The Airfield That Wasn’t There – The Time Slip of Sir Victor Goddard
What You’ll Hear in This Episode:
How a decorated British Air Marshal flew into a storm — and glimpsed an airfield that shouldn’t have existed.
The strange details he saw in 1935 that only became reality four years later.
The leading theories: time slip, precognition, or just a storm-shaken hallucination?
The Airfield That Shouldn’t Exist
In 1935, decorated British Air Marshal Sir Victor Goddard flew over an abandoned World War I airfield near Edinburgh. It was crumbling. Overgrown. A skeleton left to rot.
Days later, in the middle of a violent storm, he flew the same route. But this time, the airfield wasn’t in ruins. It was alive.

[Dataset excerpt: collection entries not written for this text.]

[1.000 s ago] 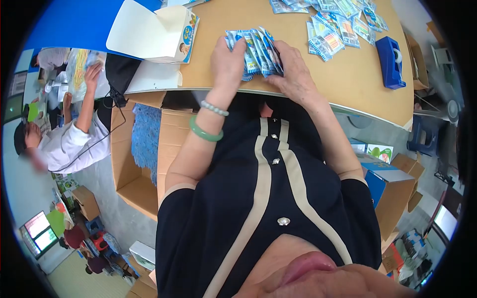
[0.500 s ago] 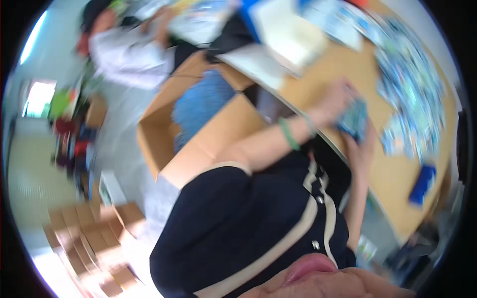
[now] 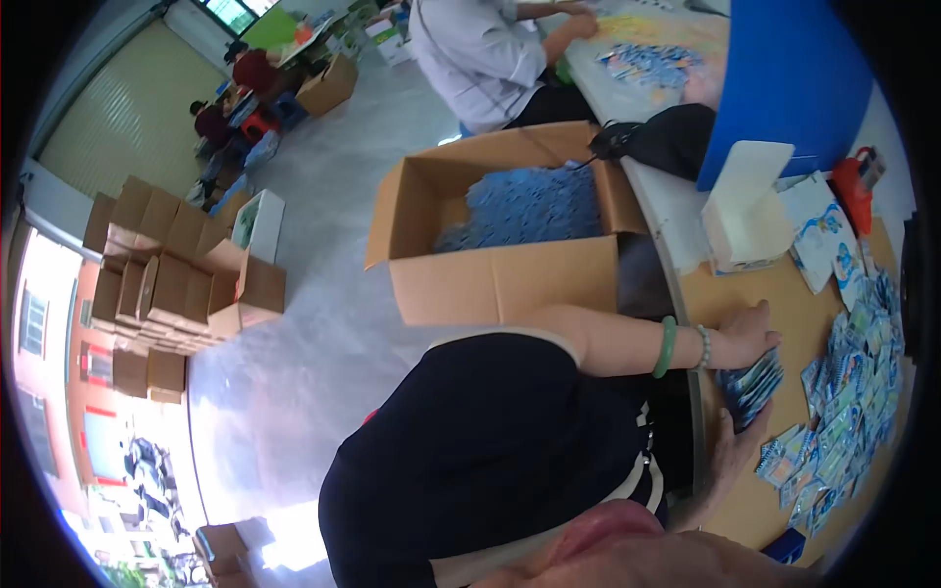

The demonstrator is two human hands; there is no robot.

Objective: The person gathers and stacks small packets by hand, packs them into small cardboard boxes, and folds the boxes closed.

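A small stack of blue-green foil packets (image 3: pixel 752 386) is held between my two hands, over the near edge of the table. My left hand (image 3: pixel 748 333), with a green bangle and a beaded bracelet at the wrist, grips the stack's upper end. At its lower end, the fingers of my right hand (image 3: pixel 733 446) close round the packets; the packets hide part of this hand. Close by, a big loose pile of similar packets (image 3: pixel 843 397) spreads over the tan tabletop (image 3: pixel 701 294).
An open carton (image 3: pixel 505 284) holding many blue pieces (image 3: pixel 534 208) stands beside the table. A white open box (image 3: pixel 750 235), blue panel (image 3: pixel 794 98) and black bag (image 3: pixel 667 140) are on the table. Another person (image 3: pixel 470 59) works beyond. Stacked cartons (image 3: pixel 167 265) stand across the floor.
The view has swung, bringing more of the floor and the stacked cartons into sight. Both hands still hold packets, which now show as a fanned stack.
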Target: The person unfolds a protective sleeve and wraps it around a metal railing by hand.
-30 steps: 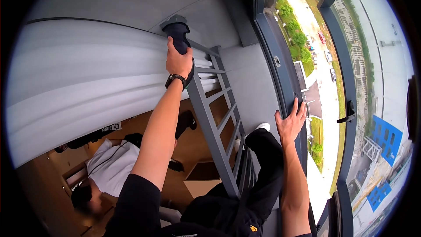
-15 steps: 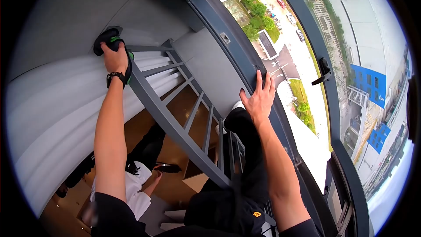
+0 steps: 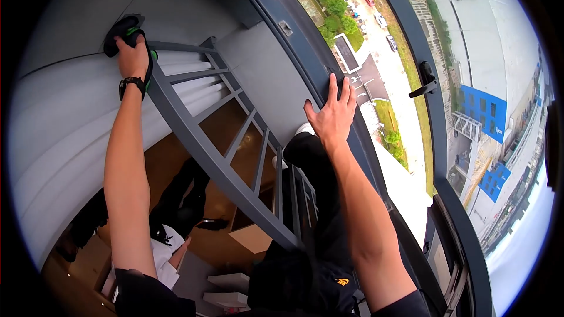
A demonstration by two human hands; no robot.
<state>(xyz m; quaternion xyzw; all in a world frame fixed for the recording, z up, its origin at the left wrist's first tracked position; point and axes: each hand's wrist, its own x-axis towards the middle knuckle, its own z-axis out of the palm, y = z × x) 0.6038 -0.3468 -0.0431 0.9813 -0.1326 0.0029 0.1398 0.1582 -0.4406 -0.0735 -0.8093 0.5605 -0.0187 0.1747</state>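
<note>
The window frame [image 3: 302,53] is being touched by the right hand [image 3: 335,116], its fingers spread and gripping nothing. Beyond the railing's near end [image 3: 205,145], a dark, green-trimmed object [image 3: 119,30] is being held in the left hand's [image 3: 134,57] curled fingers, seemingly against the grey wall [image 3: 70,17].

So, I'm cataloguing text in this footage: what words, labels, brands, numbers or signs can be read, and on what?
"NIKE", probably: small orange logo on the black clothing.
Pale building outside: marks too small to read.
Blue panel: pale marks, too small to read.
Nothing else readable.
</note>
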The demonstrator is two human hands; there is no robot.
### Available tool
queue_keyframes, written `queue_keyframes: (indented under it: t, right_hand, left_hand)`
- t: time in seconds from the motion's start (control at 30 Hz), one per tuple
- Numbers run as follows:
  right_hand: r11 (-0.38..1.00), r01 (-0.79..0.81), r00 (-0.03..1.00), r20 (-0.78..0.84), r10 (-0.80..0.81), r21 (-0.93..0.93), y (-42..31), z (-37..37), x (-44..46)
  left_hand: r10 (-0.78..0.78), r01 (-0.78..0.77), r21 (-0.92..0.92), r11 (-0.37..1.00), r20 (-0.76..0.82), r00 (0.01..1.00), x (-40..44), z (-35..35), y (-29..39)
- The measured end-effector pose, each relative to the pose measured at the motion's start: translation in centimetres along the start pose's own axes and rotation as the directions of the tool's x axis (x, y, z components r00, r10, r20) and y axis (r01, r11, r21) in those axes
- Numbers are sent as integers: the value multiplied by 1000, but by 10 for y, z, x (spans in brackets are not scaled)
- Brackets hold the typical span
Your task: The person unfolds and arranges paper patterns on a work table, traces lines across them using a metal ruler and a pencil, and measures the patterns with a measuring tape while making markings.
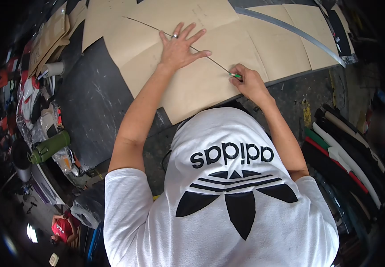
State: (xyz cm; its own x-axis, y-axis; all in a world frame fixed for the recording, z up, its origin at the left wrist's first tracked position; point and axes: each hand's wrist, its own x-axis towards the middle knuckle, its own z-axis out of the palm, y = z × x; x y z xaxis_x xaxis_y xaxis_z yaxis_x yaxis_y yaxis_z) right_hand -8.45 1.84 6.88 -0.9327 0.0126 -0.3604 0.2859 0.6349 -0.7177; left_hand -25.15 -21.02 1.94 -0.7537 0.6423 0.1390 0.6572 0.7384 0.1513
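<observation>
My left hand [180, 49] lies spread on a large sheet of brown paper [143, 78], its fingers apart over a thin dark rod or strip [217, 65]. That thin piece runs diagonally across the paper, from the upper left down to my right hand [248, 82]. My right hand is closed on a small green object [235, 75] at the lower right end of the thin piece. What exactly the green object is cannot be made out.
A long curved grey strip [290, 27] lies across the paper at the upper right. At the left are a green bottle [50, 147] and a cardboard stack [50, 38]. Fabric rolls [343, 153] lie at the right. Another person [63, 228] is at the lower left.
</observation>
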Motion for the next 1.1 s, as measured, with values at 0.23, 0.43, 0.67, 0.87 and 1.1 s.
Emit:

Mechanics in unfamiliar blue coveralls
Four yellow planes gleaming on the runway
And one man who looked up… and waved
When Goddard landed, he brushed it off as stress or fatigue. Until four years later — when the Royal Air Force rebuilt Drem Airfield… exactly as he had seen it.
Was it a hallucination? A vision? Or one of the most credible time slips on record?
Who Was Victor Goddard?
Born in 1897, Victor Goddard wasn’t a fringe dreamer. He was Cambridge-educated, a WWI pilot, and later knighted for his service in WWII.

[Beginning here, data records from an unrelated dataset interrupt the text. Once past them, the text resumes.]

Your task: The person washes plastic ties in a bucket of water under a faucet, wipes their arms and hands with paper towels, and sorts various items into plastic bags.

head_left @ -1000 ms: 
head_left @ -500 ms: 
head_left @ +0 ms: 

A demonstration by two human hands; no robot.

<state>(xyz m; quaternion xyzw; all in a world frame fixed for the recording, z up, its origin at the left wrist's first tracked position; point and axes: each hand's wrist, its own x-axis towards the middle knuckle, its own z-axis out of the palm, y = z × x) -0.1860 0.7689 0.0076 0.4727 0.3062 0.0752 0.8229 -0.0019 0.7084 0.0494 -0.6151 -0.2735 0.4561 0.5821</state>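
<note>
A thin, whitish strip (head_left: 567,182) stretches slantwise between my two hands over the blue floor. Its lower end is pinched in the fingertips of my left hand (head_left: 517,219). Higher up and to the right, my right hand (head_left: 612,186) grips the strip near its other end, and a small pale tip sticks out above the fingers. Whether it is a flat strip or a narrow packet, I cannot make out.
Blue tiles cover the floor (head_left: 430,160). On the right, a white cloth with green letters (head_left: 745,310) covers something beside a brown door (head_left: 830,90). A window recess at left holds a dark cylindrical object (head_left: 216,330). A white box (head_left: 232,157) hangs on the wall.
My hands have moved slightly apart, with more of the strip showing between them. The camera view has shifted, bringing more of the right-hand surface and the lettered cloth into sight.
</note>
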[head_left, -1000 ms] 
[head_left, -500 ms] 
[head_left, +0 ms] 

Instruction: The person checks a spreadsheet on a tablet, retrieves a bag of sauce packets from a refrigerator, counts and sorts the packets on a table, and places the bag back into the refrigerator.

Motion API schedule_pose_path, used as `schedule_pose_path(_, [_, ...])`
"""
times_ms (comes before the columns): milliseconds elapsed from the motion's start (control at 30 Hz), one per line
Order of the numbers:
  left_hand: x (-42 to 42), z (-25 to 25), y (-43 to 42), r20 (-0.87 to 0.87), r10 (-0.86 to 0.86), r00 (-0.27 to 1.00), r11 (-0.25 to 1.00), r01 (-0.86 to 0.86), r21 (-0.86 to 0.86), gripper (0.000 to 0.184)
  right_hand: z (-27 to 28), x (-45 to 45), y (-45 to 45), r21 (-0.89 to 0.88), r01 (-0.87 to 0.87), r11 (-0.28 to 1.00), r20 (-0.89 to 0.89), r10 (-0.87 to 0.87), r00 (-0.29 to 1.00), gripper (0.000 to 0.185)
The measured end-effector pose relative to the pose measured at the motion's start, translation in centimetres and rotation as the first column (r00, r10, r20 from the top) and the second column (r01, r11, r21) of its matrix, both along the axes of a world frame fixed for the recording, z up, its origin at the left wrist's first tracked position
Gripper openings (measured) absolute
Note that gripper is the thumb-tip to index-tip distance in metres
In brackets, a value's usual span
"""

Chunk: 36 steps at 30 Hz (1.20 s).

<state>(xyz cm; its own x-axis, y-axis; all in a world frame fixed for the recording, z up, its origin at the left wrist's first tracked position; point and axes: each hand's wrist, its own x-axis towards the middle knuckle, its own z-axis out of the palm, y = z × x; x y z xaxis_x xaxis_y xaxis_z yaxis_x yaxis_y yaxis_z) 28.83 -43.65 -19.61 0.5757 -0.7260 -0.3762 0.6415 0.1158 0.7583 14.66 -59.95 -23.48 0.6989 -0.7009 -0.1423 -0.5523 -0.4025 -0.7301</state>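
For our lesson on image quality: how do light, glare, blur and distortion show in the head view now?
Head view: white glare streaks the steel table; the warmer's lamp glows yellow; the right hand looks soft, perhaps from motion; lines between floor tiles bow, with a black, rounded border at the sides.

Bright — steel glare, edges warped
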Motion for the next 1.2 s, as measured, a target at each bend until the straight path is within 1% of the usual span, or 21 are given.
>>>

Logical. Precise. The kind of man who trusted instruments over feelings. Which makes his 1935 experience all the more unsettling.

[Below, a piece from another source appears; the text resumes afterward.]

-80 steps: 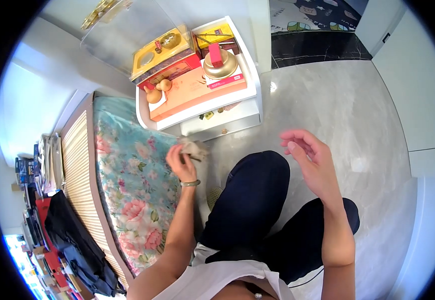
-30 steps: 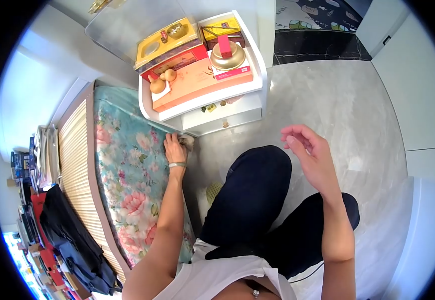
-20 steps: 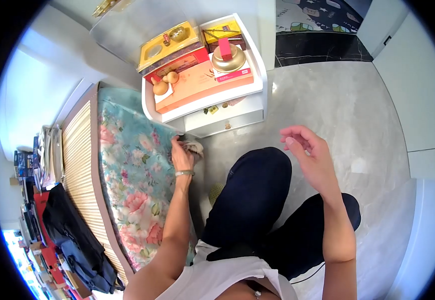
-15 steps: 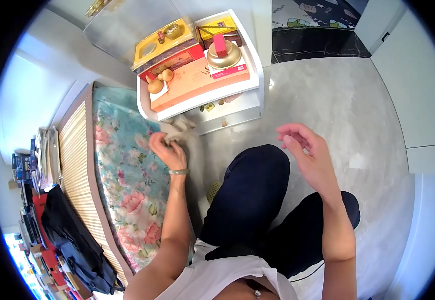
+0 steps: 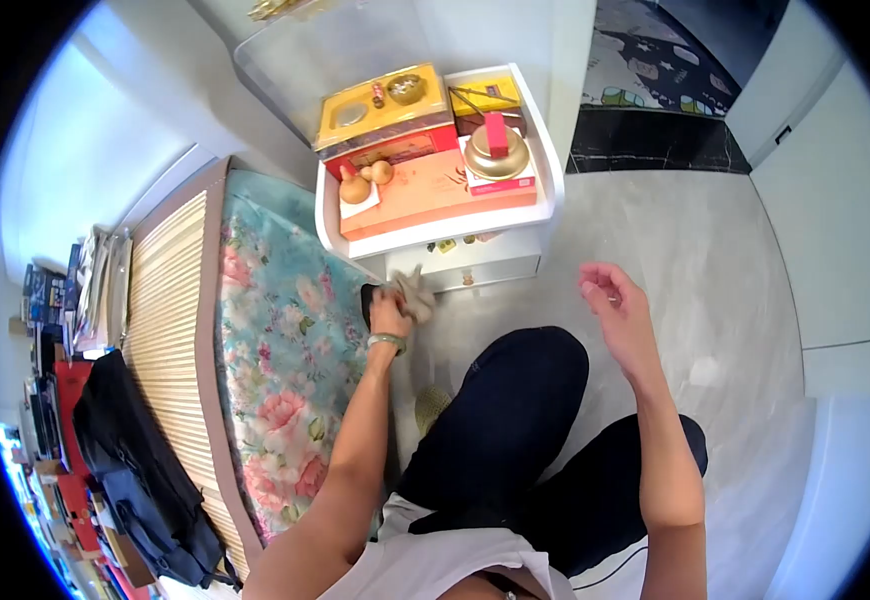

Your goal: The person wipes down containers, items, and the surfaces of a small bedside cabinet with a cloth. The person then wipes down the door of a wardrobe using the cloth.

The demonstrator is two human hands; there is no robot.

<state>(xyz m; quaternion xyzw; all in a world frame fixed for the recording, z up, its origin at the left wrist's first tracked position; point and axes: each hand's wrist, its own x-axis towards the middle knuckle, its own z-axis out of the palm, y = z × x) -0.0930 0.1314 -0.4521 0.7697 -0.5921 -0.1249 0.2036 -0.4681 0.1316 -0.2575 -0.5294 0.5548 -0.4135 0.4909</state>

The Storm That Changed Everything
Caught in violent weather, Goddard was nearly grounded by a thunderstorm. Then, as if the clouds split in half, he found himself in golden light.
Below him — the future:
Runways restored
Grass cleared
Mechanics in blue uniforms
Yellow Avro Ansons gleaming on the tarmac
And then, as quickly as it appeared, the storm swallowed it again.
Four Years Later…
In 1939, the RAF reactivated Drem Airfield. This time, for real.
Mechanics in blue coveralls
Yellow planes, just like Goddard saw
The same layout he’d flown over in the storm
It wasn’t imagination. He had seen something. But what?
What Really Happened?
Theories abound:
Time Slip — Layers of time stacked like transparencies, briefly visible.
Precognition — A flash-forward triggered by stress and turbulence.
Hallucination — A storm playing tricks on a pilot’s mind.
Truth — A simple glimpse of the future.
Goddard himself never recanted. He repeated the story in print, in lectures, and in interviews. Always the same. Always unwavering.
Why His Story Endures
It’s not just that Goddard saw the future.
It’s who he was.
A disciplined officer.
A man who trusted instruments.
Reporting something unbelievable — without ever profiting from it.
Maybe time doesn’t flow.
Maybe it glitches.
And sometimes, if you’re in the right place at the right moment… you catch it.